Fuori per Nigiri Records, il nuovo singolo di Svegliaginevra esplora il territorio fragile delle emozioni residue, con una produzione essenziale che lascia spazio alla voce e a un racconto costruito su dettagli minimi, sospensioni e memorie che riaffiorano.

Con I fatti miei, in uscita oggi per Nigiri e distribuito da Columbia Records/Sony Music Italy, svegliaginevra prosegue il proprio itinerario artistico all’interno di una scrittura intimista e misurata, costruendo un nuovo episodio che si colloca in perfetta continuità con il suo linguaggio d’autrice.

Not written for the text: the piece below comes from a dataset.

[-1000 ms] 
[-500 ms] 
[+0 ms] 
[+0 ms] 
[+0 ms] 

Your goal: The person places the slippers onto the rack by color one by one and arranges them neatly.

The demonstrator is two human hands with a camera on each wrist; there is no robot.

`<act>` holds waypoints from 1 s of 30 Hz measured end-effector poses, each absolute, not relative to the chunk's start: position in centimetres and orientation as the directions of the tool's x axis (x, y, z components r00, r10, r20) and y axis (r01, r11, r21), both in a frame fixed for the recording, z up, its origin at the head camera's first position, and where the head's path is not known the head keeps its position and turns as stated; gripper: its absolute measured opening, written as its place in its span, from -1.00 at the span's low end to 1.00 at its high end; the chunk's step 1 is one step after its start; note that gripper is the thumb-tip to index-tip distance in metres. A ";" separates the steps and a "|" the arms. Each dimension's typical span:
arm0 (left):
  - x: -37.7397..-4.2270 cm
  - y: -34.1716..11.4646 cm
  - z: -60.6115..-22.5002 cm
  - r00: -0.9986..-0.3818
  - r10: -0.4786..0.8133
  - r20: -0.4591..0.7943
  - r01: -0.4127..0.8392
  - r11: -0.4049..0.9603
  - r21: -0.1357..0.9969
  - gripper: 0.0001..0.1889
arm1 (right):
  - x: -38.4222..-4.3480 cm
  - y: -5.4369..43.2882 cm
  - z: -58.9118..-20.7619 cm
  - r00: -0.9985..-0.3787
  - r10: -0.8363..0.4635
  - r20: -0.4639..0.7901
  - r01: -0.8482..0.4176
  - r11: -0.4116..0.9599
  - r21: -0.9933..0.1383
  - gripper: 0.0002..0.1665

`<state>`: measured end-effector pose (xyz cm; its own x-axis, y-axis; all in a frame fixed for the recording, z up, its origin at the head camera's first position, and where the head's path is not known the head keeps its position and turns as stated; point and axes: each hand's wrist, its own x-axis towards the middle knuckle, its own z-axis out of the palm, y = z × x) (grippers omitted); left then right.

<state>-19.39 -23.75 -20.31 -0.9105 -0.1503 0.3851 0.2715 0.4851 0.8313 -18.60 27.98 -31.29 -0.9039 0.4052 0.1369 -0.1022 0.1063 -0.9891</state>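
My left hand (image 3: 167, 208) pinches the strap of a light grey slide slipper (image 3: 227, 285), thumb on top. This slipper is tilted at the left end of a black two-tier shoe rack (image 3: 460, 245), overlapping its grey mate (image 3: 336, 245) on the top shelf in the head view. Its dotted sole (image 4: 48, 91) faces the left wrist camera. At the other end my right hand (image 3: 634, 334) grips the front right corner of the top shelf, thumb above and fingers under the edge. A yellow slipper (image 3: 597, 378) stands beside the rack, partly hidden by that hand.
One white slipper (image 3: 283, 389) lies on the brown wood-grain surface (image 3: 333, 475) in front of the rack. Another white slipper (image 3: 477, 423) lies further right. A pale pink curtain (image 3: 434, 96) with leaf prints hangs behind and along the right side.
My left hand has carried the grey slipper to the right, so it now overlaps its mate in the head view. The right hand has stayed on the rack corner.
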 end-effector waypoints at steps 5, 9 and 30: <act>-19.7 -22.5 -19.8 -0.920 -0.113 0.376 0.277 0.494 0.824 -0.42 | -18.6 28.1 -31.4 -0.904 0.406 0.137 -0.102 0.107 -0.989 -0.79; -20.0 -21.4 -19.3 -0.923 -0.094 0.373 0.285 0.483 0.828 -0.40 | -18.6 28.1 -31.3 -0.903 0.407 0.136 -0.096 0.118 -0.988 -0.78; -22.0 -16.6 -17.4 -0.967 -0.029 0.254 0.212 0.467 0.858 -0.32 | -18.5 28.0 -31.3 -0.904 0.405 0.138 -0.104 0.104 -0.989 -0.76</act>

Il brano prende forma come un frammento raccolto, una confessione trattenuta che si muove nella zona di confine fra ciò che non c’è più e ciò che non trova ancora un nome. La narrazione si apre con un’immagine di vulnerabilità: “Se mi chiederanno dove sei, che fai? Fingerò che non m’importa molto di saperlo”. Non si tratta di distacco, ma del tentativo di dare ordine a un’assenza che continua a generare senso anche quando non dovrebbe.

La voce avanza in punta di piedi, come una confessione che sfiora più che dichiarare, mentre la chitarra ne segue l’andamento senza mai costringerla. L’intero brano si muove in un equilibrio sottile fra nostalgia e lucidità, mantenendo una tensione emotiva che non esplode, preferendo invece restare sospesa.

La scelta produttiva è coerente con questa prospettiva: un impianto essenziale, quasi una stanza vuota, in cui elementi timbrici caldi e discreti accompagnano la voce lasciandole lo spazio per mostrarsi senza sovrastrutture. Una scrittura che accoglie pensieri e immagini che riaffiorano come appigli di memoria, restituendo il senso di un percorso interiore che non reclama conclusioni. I fatti miei diventa così un momento di sincerità raccolta, un’istantanea emotiva che si affida a pochi gesti, lasciando emergere l’incertezza come luogo autentico.

Il brano porta la firma autoriale di svegliaginevra, con musiche composte dalla stessa Scognamiglio insieme a Elia D’Ovidio, e una produzione curata da PAGA ed elia.wave. Un progetto costruito attorno alla centralità della voce e alla delicatezza della parola, con fotografie e artwork affidati a Chiara Ceccaioni.

I fatti miei si inserisce in un percorso ormai riconoscibile: quello di un’artista che utilizza la scrittura come strumento di autoanalisi, trasformando disordine emotivo e percezioni intime in un materiale narrativo limpido e personale. Un approccio che accompagna tutto il cammino di svegliaginevra, dalla pubblicazione dei primi lavori — con brani scelti da Netflix Italia e USA — fino ai tour, alle collaborazioni e ai riconoscimenti.